Last Updated: 28 July 2012


IN THE HIGH COURT OF NEW ZEALAND WHANGAREI REGISTRY

CIV-2011-488-663 [2012] NZHC 1759

BETWEEN IN THE ESTATE OF NANCY MCCABE Deceased

Hearing: On the Papers

Counsel: WD McKean for the Executors

AG Rowe for Caveator

Judgment: 19 July 2012

COSTS JUDGMENT OF TOOGOOD J


This judgment was delivered by me on 19 July 2012 at 2:30 pm

Pursuant to Rule 11.5 High Court Rules


Registrar/Deputy Registrar

Solicitors:

WD McKean, Webb Ross, Whangarei: wayne.mckean@webbross.co.nz

AG Rowe, Wells & Co., Auckland: remuera@wellslawyers.co.nz

ESTATE OF N MCCABE HC WHA CIV-2011-488-663 [19 July 2012]

Introduction

[1] Nancy McCabe (“Mrs McCabe” or “the deceased”) died on 22 September

2011, leaving a will dated 5 April 2005 (“the Will”). In terms of the Will, two of Mrs McCabe’s children, Irene Misiepo and Robert McCabe (together “the executors”), were appointed the executors of her estate. On 11 October 2011, Bruce McCabe (“the caveator”), the deceased’s eldest child, lodged a caveat under s 60 of the Administration Act 1969 against a grant of probate of the Will.

[2] By application dated 9 November 2011, the executors sought an order nisi for probate of the Will. An order nisi was granted by Peters J on 11 November 2011, and the caveator was directed to show cause by 9am on 1 December 2011 why probate should not be granted.

[3] The caveator has now withdrawn his opposition to the grant of probate and the grant has been made absolute. The executors and the caveator have filed detailed memoranda and supporting affidavits as to costs.

Background

[4] The effect of Ms McCabe’s dispositions is that three of her children

(including the caveator) will not receive any benefit under the Will. On 29

November 2011, an affidavit by Bruce McCabe in opposition to the grant of probate to the executors was filed. Further affidavits in opposition were filed subsequently by another of the deceased’s sons, Ivan McCabe; Ivan’s wife, Elizabeth; and Bruce’s wife, Kathleen.

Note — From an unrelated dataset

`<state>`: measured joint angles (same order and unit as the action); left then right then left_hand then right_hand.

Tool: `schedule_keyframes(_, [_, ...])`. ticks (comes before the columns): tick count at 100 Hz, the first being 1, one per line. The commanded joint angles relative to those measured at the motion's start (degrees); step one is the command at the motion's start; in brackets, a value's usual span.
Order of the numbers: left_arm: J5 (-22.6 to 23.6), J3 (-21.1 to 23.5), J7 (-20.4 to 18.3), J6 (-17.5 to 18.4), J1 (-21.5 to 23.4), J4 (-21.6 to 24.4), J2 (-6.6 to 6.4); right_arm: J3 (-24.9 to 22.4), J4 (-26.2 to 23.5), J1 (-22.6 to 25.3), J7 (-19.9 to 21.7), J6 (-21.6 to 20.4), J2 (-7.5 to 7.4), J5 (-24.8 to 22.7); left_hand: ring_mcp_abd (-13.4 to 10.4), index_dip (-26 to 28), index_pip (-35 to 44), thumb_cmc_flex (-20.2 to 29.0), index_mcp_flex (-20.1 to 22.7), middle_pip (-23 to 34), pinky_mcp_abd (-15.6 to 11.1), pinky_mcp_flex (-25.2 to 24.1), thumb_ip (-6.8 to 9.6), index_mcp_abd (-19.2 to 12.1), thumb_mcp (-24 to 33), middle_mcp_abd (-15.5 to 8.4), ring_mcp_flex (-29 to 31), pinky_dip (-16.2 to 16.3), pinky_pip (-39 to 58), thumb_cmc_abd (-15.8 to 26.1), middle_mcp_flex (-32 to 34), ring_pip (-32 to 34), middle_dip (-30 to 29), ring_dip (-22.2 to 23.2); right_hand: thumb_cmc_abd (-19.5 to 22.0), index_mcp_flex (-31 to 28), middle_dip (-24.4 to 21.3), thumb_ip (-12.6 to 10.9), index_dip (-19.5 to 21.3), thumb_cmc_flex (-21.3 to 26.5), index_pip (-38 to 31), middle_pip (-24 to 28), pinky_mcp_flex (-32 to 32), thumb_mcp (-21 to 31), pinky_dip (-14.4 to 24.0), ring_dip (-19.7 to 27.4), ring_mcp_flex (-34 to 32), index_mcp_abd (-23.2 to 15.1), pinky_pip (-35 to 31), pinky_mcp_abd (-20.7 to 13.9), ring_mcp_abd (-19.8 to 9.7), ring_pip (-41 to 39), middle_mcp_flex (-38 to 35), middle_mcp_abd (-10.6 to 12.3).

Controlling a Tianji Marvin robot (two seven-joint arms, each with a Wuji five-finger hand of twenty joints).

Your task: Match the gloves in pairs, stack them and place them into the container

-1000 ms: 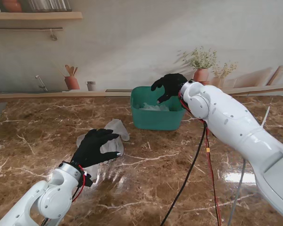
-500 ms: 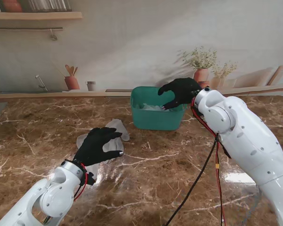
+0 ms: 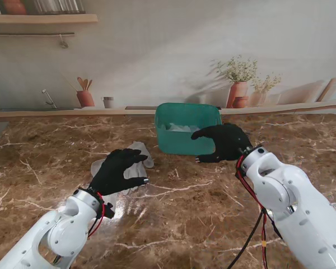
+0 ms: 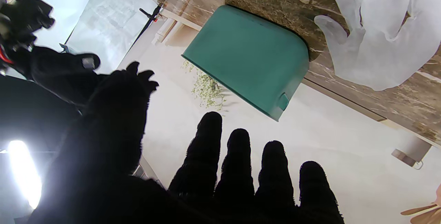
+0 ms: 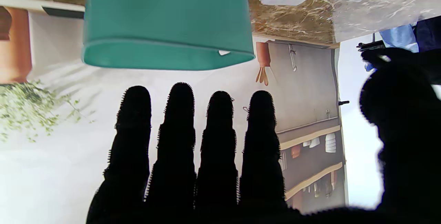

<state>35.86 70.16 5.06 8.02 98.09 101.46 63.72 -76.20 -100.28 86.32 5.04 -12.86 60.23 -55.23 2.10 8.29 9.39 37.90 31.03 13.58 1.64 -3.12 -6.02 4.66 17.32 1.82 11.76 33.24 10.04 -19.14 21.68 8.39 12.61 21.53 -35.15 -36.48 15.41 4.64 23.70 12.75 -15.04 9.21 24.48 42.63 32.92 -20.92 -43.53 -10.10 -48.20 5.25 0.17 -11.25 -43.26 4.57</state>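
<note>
Translucent white gloves lie piled on the marble table, left of the teal container; fingers point away from me, toward the container. More white material inside the container. Left hand hovers over the pile, fingers spread, holding nothing. Right hand open, empty, just before the container's front wall.

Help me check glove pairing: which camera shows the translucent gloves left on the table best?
The left wrist view: the translucent gloves fill a corner close up, fingers distinct. The stand view shows them small and partly hidden under the left hand. The right wrist view catches only an edge of them beside the green container.
</note>
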Motion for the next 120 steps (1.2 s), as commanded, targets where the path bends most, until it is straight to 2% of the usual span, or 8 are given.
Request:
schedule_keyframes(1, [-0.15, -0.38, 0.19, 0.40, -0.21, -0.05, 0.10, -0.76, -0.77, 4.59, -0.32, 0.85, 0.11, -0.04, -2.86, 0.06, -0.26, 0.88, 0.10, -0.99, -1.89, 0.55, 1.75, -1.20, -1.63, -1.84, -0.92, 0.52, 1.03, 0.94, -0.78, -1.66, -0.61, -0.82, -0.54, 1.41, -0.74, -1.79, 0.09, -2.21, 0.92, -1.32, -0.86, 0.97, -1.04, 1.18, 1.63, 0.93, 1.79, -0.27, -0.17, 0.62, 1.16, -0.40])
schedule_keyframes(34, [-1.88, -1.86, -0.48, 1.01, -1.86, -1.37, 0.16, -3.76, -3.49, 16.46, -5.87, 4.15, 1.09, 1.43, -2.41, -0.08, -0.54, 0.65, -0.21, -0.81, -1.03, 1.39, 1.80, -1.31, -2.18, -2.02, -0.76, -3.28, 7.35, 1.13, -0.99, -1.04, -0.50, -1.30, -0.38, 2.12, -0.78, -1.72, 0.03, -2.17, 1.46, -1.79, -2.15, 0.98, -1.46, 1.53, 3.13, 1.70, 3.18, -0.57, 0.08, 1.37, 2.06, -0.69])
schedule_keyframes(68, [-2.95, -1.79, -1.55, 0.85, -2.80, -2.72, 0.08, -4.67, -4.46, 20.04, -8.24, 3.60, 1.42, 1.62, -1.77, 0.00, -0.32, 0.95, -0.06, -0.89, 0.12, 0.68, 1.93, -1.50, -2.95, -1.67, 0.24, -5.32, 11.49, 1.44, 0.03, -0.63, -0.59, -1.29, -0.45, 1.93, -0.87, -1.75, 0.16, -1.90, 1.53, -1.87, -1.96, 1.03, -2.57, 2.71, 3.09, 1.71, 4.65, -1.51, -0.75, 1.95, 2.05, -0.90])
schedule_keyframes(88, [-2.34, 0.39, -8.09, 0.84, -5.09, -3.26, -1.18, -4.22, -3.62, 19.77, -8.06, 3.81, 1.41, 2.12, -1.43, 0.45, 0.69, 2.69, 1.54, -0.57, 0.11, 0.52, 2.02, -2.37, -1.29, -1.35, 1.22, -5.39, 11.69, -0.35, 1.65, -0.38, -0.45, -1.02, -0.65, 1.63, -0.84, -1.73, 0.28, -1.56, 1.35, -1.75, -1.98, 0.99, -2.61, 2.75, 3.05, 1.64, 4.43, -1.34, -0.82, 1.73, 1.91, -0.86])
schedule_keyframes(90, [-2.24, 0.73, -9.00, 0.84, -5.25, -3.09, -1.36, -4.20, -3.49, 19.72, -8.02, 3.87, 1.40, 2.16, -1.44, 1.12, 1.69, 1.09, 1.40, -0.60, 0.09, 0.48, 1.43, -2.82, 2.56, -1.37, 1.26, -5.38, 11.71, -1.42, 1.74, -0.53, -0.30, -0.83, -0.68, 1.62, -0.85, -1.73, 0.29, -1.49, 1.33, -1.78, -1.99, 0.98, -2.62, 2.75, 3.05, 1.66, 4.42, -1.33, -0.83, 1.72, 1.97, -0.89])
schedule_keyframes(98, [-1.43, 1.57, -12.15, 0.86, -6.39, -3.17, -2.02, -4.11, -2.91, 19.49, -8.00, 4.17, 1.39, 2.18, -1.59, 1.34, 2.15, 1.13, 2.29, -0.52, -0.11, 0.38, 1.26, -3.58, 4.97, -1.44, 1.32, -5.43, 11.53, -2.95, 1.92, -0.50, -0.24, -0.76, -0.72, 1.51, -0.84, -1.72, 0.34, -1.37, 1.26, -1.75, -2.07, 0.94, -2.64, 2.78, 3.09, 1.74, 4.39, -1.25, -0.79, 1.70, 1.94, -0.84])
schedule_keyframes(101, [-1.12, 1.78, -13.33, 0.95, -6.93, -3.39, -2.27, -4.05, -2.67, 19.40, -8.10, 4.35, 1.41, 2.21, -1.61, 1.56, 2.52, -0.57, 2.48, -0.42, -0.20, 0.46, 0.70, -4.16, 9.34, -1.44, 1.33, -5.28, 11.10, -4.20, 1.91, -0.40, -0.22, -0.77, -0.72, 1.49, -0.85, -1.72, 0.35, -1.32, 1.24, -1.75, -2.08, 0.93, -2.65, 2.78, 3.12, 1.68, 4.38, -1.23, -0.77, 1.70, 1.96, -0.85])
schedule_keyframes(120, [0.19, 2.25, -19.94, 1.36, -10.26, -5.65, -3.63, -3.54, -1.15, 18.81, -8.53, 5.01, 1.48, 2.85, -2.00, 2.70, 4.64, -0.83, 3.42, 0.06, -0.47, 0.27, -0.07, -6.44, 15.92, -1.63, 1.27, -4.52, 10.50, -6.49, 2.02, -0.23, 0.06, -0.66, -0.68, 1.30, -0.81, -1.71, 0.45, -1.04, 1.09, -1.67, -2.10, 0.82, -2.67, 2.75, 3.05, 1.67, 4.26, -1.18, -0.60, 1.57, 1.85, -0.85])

[5] Bruce McCabe’s challenge to the validity of the Will was based on an allegation that his mother may have been unduly influenced and coerced as to the terms of the disposition of her estate by her youngest child, Robert McCabe. Counsel for the executors enumerated 35 purported grounds relied upon for Bruce McCabe’s allegations. They include disputes between the siblings and their mother over the estate of Mrs McCabe’s late husband, Bernard, including a matrimonial

property claim against that estate by Mrs McCabe in 2002; allegations that Robert McCabe authored correspondence signed by the deceased in 2005; and allegations of questionable conduct by Robert McCabe in his capacity as the person with effective control of the family farms. Bruce McCabe alleged that a solicitor acting for Mrs McCabe in the matrimonial property case expressed concern about Robert’s influence over her.

[6] Extensive affidavits in response were filed by the executors and others, including Robert McCabe’s son Micheal, and two solicitors who acted for or advised Mrs McCabe in respect of her will and estate matters. The allegations of undue influence or coercion were denied; the solicitors who dealt with Mrs McCabe over relevant matters appear to have been satisfied that the terms of the Will reflected Mrs McCabe's views as to the disposition of her estate free of any improper conduct by any other person. There was also an affidavit from a legal secretary who produced a

2002 will in which Mrs McCabe expressly excluded Bruce from any benefit

"because of his behaviour and actions since the death of [her] late husband."

[7] Bruce McCabe withdrew his opposition to the grant of probate after having had an opportunity to consider the views of the independent witnesses. He has commenced other High Court proceedings in relation to a family trust settled by his late father, which, he says, are more suited to addressing his concerns about the conduct of other family members. In respect of the probate proceeding, he made an open offer to the executors to pay schedule costs of $10,904, calculated on a 2B basis. The offer was rejected.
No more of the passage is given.